Filosofias
A reunião semanal do Clube de
Cinema, estava, como era habitual, a decorrer de forma intempestiva.
O Tiago sustentava que a "filosofia
do clube", vinha sendo subvertida com a exibição dos
últimos filmes. Embora tivessem obtido um grande sucesso na escola,
não deixavam de transmitir de forma implícita modelos de
comportamento irresponsáveis e agressivos, em desacordo com os
objectivos e a programação anterior do Clube. Era esta a sua
opinião, como fez questão de dizer.
Manuel, que se considerava um
"especialista" em Filosofia, embora as notas não o
confirmassem, ergueu os olhos, abriu a boca e disse: "Onde
está a Filosofia?. A actuação deste Clube tem sido marcada pelas
respostas imediatistas. Nunca aqui aconteceu uma verdadeira
reflexão, onde fossem discutidas as questões essenciais de
qualquer filosofia: Qual o sentido da vida humana? Há vida depois
da morte ? O que é a verdade ? A galhofa foi total. " Não
estás numa aula de Filosofia, além disso existem outras
concepções filosóficas, não apenas essa.", disse Orlando,
dirigindo-se para Manuel.
Alimentado a confusão instalada,
Miguel, comparou a Filosofia a uma enorme comichão. "Quando
tens comichão, coças-te. Ora, quanto mais o fazes, mais esta
aumenta. Assim é a Filosofia. Primeiro tens uma simples
curiosidade, mas logo que fazes uma pergunta, não tarda que a tua
curiosidade aumente. Se caíres no erro de continuares a fazer
perguntas, acabas por não aceitar nenhuma resposta, e não paras
de te interrogar". Numa manifestação de sapiência, afirmou
que lera esta brilhante conclusão, na obra de um ajudante de
jardineiro, que por acaso era tido como um dos maiores filósofos do
século XX.
Pedro aproveitou a ocasião para
recolher material para mais um seus "desenhos cósmicos".

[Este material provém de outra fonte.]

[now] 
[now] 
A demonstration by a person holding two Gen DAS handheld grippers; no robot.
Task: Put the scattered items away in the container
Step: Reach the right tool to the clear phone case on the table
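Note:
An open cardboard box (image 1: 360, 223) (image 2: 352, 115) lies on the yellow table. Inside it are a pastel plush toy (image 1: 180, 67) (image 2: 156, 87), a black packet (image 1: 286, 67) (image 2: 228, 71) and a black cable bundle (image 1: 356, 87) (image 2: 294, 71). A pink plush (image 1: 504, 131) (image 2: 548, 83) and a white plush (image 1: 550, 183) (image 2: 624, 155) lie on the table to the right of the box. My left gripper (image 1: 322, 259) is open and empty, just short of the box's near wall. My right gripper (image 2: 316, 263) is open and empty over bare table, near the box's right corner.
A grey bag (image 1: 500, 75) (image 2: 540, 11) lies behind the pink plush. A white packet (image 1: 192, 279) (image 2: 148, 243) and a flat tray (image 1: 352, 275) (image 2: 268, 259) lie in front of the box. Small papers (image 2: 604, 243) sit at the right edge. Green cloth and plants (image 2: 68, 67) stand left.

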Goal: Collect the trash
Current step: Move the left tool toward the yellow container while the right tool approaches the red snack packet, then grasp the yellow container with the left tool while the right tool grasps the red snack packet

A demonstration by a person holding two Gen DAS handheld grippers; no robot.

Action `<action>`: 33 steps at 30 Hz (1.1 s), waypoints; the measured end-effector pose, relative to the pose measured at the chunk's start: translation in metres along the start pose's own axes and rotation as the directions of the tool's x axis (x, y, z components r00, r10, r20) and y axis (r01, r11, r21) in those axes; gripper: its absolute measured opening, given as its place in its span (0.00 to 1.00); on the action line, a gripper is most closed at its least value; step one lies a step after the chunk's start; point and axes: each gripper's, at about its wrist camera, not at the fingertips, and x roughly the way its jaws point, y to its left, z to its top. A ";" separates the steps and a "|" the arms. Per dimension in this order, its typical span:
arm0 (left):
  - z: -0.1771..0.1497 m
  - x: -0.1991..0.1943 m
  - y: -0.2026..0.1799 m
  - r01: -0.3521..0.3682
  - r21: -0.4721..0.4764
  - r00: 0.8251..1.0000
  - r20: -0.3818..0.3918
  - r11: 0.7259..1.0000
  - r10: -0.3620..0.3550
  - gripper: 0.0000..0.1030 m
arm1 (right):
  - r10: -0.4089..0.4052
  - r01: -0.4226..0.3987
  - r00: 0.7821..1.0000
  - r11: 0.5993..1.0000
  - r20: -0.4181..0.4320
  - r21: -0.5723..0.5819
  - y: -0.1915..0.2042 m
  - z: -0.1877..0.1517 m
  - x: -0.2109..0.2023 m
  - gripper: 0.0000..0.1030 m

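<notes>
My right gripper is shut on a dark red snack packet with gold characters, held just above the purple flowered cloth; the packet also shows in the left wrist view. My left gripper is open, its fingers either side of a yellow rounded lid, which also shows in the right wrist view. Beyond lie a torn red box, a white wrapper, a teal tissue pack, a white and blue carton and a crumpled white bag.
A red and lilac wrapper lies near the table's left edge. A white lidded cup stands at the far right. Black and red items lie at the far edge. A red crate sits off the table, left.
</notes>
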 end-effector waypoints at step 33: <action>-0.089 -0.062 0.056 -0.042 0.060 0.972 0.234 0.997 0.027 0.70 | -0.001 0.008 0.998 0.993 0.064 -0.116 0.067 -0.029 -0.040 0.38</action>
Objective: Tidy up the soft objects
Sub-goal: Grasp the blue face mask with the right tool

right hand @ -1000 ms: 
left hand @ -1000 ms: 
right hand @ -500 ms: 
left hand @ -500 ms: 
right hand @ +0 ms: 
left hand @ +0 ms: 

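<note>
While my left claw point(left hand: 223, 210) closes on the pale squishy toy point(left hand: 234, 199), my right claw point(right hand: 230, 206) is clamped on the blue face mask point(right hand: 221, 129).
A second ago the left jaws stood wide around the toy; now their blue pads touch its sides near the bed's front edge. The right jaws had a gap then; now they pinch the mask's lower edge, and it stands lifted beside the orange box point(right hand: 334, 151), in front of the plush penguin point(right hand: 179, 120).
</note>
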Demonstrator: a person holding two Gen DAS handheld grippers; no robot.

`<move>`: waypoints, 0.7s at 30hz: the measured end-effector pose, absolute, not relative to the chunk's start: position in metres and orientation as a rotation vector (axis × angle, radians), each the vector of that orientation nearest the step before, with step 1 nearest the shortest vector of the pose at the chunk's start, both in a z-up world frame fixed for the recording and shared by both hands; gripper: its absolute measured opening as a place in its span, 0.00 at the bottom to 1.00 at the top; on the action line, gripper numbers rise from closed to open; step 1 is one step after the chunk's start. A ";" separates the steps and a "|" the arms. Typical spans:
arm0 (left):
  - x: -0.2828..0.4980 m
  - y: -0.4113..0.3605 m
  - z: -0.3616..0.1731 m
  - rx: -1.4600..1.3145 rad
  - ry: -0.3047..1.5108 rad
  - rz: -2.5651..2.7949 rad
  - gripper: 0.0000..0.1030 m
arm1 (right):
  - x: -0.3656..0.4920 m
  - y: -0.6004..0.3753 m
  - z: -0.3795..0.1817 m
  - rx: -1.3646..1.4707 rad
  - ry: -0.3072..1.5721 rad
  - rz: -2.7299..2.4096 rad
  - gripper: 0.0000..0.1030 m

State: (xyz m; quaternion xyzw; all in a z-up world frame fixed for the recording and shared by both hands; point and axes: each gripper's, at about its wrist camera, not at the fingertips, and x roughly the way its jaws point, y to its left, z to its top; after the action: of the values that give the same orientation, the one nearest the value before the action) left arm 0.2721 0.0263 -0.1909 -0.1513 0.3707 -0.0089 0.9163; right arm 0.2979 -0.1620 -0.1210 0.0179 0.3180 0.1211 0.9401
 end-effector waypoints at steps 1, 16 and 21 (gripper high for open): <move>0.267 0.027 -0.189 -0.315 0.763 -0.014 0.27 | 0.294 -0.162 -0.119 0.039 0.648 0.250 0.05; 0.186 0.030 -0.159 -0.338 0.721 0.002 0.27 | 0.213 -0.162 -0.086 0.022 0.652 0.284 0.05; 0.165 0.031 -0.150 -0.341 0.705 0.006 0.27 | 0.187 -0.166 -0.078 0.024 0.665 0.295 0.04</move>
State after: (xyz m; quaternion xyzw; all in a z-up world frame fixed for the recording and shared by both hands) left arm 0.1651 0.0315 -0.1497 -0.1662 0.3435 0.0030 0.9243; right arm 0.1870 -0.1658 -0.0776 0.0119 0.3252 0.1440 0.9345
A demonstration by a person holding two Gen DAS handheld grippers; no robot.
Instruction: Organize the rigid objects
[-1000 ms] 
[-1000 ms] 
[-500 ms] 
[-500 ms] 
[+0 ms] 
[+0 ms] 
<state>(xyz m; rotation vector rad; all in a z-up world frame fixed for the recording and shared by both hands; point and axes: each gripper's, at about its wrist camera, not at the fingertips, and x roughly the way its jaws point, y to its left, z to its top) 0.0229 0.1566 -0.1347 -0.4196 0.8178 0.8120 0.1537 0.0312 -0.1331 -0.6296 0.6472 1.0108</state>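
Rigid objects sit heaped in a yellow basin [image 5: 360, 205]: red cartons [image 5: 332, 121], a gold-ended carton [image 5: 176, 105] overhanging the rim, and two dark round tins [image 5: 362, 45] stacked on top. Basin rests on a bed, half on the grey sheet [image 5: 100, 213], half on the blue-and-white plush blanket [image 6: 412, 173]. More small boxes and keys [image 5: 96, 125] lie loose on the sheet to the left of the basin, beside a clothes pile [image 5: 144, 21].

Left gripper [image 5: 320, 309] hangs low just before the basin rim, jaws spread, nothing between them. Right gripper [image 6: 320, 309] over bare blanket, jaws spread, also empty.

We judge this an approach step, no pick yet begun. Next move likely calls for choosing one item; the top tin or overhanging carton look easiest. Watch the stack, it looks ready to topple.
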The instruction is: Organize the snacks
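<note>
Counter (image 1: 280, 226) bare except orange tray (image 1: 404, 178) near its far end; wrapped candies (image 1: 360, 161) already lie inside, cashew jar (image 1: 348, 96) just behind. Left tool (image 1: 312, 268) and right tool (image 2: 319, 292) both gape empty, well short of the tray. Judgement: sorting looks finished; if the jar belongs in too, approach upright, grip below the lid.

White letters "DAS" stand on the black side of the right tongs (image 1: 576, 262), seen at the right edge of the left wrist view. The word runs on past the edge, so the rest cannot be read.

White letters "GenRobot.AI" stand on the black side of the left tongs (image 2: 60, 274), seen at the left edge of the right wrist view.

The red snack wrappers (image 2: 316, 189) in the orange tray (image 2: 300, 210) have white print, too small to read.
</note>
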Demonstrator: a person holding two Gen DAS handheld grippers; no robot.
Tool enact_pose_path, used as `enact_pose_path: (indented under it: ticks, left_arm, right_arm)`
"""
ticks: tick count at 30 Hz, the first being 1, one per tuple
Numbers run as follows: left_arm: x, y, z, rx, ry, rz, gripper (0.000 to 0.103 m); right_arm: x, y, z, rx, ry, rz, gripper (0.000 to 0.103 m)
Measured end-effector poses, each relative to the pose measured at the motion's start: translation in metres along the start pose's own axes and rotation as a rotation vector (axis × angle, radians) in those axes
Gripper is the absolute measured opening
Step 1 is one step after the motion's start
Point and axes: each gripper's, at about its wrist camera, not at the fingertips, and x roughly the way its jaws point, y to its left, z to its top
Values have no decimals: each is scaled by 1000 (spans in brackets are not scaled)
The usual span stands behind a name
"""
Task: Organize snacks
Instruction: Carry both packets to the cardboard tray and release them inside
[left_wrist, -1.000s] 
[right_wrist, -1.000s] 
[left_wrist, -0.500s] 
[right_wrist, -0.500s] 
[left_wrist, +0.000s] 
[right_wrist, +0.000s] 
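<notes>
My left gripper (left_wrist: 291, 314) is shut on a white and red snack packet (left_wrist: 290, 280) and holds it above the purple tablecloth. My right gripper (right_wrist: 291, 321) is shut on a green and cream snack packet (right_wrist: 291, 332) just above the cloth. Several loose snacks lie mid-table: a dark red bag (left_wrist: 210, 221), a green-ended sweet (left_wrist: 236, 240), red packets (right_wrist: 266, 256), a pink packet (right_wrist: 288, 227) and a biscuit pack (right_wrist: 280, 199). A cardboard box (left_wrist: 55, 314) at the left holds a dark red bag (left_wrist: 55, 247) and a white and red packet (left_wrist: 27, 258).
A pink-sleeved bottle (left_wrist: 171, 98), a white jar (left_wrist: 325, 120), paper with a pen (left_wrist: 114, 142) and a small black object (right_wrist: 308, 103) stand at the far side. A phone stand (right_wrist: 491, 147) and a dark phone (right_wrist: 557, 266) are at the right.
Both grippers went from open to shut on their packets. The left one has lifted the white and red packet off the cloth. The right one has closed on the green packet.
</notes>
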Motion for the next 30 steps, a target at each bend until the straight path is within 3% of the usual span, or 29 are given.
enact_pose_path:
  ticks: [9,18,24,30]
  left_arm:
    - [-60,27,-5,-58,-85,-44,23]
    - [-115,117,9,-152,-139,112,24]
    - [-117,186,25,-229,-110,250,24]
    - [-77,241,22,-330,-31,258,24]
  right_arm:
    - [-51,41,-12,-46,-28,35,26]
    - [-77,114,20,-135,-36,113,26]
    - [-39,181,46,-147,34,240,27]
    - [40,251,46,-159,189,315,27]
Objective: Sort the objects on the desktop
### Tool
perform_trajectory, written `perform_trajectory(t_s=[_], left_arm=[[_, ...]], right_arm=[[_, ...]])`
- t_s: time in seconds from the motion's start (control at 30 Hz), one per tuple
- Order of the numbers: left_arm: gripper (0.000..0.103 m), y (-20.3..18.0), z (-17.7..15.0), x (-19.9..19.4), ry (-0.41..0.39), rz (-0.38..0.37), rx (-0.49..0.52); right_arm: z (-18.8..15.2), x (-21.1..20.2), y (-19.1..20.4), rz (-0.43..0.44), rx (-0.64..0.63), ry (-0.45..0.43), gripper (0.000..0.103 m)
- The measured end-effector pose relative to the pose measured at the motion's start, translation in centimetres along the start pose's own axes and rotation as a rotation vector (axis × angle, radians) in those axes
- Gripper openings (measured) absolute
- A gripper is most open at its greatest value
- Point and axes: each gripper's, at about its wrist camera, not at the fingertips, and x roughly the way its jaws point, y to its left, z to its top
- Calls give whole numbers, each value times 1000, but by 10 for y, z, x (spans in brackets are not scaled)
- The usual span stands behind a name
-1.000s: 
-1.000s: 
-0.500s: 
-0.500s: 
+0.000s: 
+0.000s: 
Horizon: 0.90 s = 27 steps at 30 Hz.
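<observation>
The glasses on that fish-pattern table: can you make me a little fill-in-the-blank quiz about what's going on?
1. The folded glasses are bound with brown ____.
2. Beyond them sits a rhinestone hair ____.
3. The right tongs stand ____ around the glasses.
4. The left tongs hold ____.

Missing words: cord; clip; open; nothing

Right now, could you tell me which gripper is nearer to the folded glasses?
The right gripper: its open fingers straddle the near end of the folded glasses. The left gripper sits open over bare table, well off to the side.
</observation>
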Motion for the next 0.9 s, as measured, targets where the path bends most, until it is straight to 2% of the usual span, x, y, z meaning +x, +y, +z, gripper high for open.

Uma espécie de síntese gráfica das ideias dos seus colegas.
Conforme explicava ao Orlando, naquela construção esotérica de
riscos e palavras, estava uma visão consistente do mundo, não
feita de saberes pontuais e desligados, mas ordenados de um modo
sistemático. A caótica discussão que ocorria naquela sala, à luz
desta concepção global, parecia até fazer sentido. Todas as
ideias se articulavam entre si, num modo coerente, como as peças de
um puzzle. A Orlando, lembrava-lhe certas filosofias.
O Luís, sempre disposto a
discordar de tudo, afirmou que se a Filosofia era uma actividade
racional, não devia servir para criar problemas, mas sim para os
desfazer." Tinha para si que grande parte dos problemas da
humanidade, eram acima de tudo resultado de confusões linguísticas
provocadas por pessoas ignorantes, que acreditavam nas palavras como
se fossem coisas. A confusão naquela sala resultava acima de tudo,
do modo como a linguagem era usada. A filosofia era pois uma
espécie de medicina da linguagem, procurando eliminar os seus usos
incorrectos
Depois destas palavras fez-se um
profundo silêncio na sala, Tiago, muito nervoso correu para a
porta, mas esta estava fechada. A salvação estava na Sofia (em
grego, significa sabedoria), era ela a única que tinha a chave. Nunca a Sofia fora tão
desejada, pelo seu grande amigo (filo, em grego).